Equally powerful however, are the voices that focus on the benign dimension of what we have called the impulse to surrender and passivity, together with the fears and resistances it carries with it. Let us recall that the so called basic rule of analysis, the one that advocates mutual free association and evenly hovering attention, is nothing other than an invitation to a deep surrender, an invitation to a beguilement by one’s own psyche. Danielle Quinodoz writes that it is incumbent upon the analyst to be ….wise enough to dare to be mad…(Quinodoz, 2001). Lena Ehrlich (Ehrlich, 2004) suggests that amongst the analyst’s resistances to commence analysis that s/he has to struggle with, a prominent place is taken by fear of one’s own [inevitable] regression. Bion insists (by quoting the poet Keats) that the analytic stance requires the letting in of a state of toleration of uncertainties, mysteries, doubts etc., without any undue reaching after fact and reason. What they all try to highlight is the genuine, the spontaneous and creative that is bound to emerge if one were to place trust in a transitory suspension of vigilance, of rationality and of the active, i.e. if one were to lean on a beguiling questioning, an enthralling suspicion of the monopoly of the secondary process.
Analysand and analyst proceed in awe and in hope, as they commence on a pilgrimage that will swipe them off their feet, a journey that will enthrall them both. They both come endowed with a whole range of drives that they carry within themselves, and they are half aware that the route will bring them past Sirens, Circes, Laestrygones and Cyclops. Whether the journey will lead to its hoped for goal, whether it will turn out to be proper psychoanalysis or something else, is impossible for either of them to tell at this point. Part of the beguilement of this special journey is that meaning can only be arrived at après coup.

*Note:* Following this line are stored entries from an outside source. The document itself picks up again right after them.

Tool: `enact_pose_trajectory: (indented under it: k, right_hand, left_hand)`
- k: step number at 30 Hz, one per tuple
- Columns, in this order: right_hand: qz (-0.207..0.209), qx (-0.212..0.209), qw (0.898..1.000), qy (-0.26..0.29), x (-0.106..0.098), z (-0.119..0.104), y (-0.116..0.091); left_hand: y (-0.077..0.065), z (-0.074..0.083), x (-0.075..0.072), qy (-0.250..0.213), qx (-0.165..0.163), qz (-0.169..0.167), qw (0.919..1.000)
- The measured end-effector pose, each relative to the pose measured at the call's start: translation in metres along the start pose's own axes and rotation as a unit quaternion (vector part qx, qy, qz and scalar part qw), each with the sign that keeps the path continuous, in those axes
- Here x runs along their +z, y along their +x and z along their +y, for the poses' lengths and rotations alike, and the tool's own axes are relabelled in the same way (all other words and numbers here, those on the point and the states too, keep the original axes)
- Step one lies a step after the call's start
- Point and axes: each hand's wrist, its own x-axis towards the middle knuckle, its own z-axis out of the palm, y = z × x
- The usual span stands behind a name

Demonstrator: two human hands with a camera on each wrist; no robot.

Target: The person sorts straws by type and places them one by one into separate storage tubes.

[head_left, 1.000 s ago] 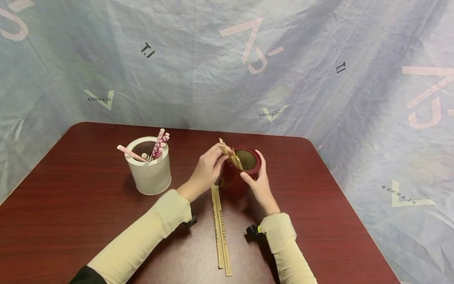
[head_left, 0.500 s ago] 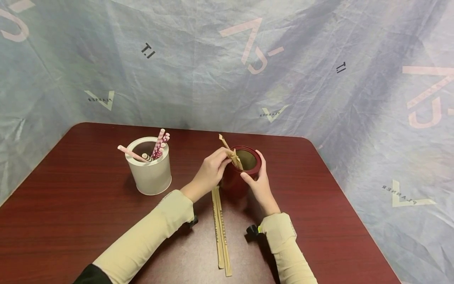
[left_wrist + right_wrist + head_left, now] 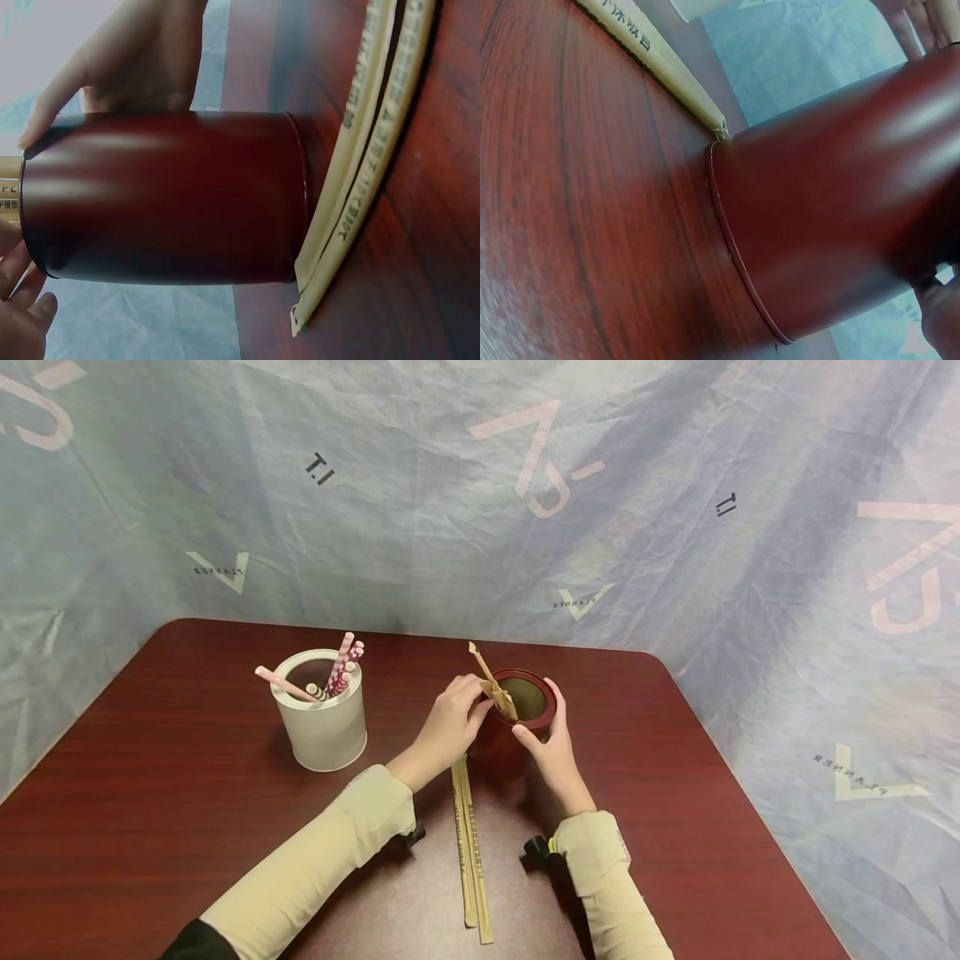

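A dark red can [image 3: 501, 750] stands upright on the table, with several paper-wrapped straws [image 3: 501, 697] leaning at its left rim. One straw sticks up higher than the others. My left hand [image 3: 448, 722] pinches at these straws beside the rim; the exact fingertip contact is partly hidden. My right hand [image 3: 553, 752] grips the can from the right, thumb on the near rim and fingers round the far side. In the left wrist view the can [image 3: 165, 199] appears sideways, with wrapped straw ends [image 3: 9, 187] showing past its rim.
Two more wrapped straws [image 3: 474, 868] lie on the table just in front of the red can. To the left stands a white can [image 3: 324, 735] holding several pink patterned straws [image 3: 341, 664]. A printed grey-blue cloth [image 3: 420, 527] hangs behind the dark red table [image 3: 165, 760].
My left hand has shifted slightly right and down along the wrapped straws, leaving one straw's top standing clear above the fingers. My right hand stays on the can.
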Motion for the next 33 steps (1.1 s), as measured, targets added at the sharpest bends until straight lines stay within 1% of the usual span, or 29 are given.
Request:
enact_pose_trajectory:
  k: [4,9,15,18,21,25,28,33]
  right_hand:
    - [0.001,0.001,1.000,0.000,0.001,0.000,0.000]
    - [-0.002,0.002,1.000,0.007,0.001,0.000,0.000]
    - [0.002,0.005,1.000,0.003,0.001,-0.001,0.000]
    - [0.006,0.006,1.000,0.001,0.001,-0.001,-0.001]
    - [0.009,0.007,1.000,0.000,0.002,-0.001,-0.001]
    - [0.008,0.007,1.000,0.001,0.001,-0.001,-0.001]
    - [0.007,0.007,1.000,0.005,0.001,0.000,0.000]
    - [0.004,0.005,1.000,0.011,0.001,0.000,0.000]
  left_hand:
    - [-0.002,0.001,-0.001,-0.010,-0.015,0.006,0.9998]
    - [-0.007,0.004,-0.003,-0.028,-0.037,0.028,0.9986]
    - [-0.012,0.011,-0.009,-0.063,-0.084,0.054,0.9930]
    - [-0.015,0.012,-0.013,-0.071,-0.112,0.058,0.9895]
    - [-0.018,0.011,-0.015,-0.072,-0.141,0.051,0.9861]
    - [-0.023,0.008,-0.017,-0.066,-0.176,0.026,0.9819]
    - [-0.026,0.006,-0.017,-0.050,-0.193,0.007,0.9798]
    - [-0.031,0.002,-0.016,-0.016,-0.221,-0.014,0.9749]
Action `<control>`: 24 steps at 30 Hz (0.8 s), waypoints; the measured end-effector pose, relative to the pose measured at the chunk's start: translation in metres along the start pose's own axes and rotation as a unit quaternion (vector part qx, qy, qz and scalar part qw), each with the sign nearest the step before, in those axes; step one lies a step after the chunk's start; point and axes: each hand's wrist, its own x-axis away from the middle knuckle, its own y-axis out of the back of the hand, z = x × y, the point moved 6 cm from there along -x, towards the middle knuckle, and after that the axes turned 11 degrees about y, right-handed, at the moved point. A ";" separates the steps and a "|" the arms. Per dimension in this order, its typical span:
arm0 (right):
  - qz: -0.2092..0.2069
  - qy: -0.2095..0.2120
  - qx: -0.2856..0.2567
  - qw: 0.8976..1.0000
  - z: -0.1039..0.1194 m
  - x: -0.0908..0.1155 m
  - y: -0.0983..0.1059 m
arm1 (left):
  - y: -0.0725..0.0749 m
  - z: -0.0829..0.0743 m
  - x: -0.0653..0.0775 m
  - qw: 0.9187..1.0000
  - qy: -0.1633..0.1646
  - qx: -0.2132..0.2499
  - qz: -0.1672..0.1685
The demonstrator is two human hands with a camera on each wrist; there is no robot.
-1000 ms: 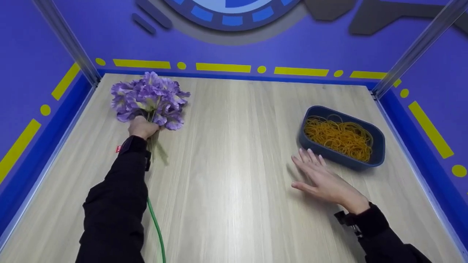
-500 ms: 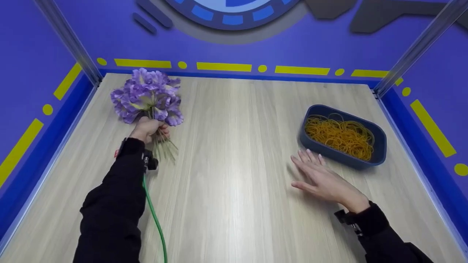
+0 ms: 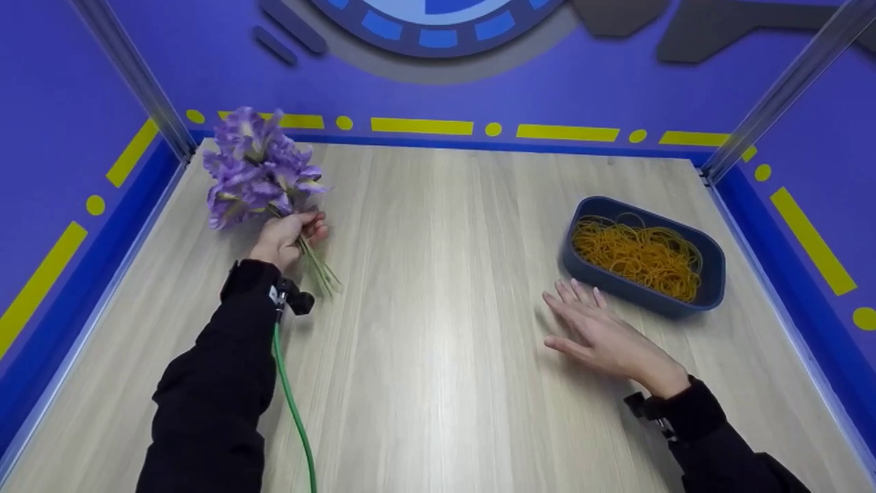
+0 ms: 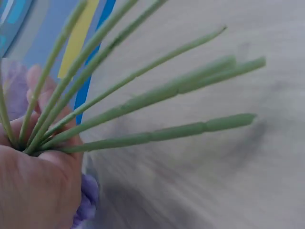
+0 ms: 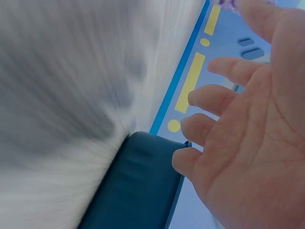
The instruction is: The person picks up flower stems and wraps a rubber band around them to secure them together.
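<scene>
A bunch of purple flowers (image 3: 256, 164) is at the far left in the head view, tilted with its blooms up and to the left. My left hand (image 3: 284, 236) grips it by the stems just below the blooms. In the left wrist view several green stems (image 4: 152, 95) fan out from the palm, their cut ends spread over the table. My right hand (image 3: 609, 335) is spread with straight fingers, low over the table at the right. Its fingertips are near the side of a dark blue box (image 3: 636, 293), which holds a heap of yellowish-brown rubber bands (image 3: 636, 257).
The light wooden table (image 3: 438, 329) is bounded by blue panels with yellow marks at the back and both sides. Metal posts rise at the two back corners. A green cable (image 3: 294, 411) runs from the left wrist toward the near edge.
The flower bunch has tilted up and left, with its stem ends swinging to the right. My left hand has turned and shifted slightly right with it. My right hand has hardly moved.
</scene>
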 end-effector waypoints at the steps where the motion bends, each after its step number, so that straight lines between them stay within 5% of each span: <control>1: -0.001 0.002 -0.001 1.000 0.001 0.000 0.000 | -0.001 -0.001 0.000 1.000 -0.008 0.008 -0.003; 8: -0.006 0.014 -0.006 1.000 0.005 -0.003 -0.002 | -0.004 -0.001 0.003 0.997 -0.040 0.063 -0.024; 16: -0.004 0.020 -0.005 1.000 0.011 -0.013 -0.001 | -0.016 0.011 0.008 0.983 -0.026 0.178 0.025; 24: -0.022 0.032 -0.016 0.999 0.036 -0.039 0.007 | -0.053 0.030 0.032 0.960 -0.115 0.251 0.050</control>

One thing’s for certain though, and that is that there would be no inconsistency if, when reading Wittgenstein’s aphorism which says “When you are philosophizing, you have to descend into the old chaos and feel at home there” (Wittgenstein, 1984), one were to replace the verb ‘philosophizing’ with the verb ‘psychoanalysing’.
Addendum
A clinical encounter that provided space for – at least – partial elaboration of some of the issues presented above, evolved as follows: the mother superior of a catholic convent phoned to refer a novice in her flock, for psychoanalysis. The convent was prepared to cover the cost. The young woman concerned, had been intellectually confused and in incessant anguish for some time. Spiritual guidance, meditation and praying, as well as sustained counseling by a priest and subsequently by a professional counselor had been of little help.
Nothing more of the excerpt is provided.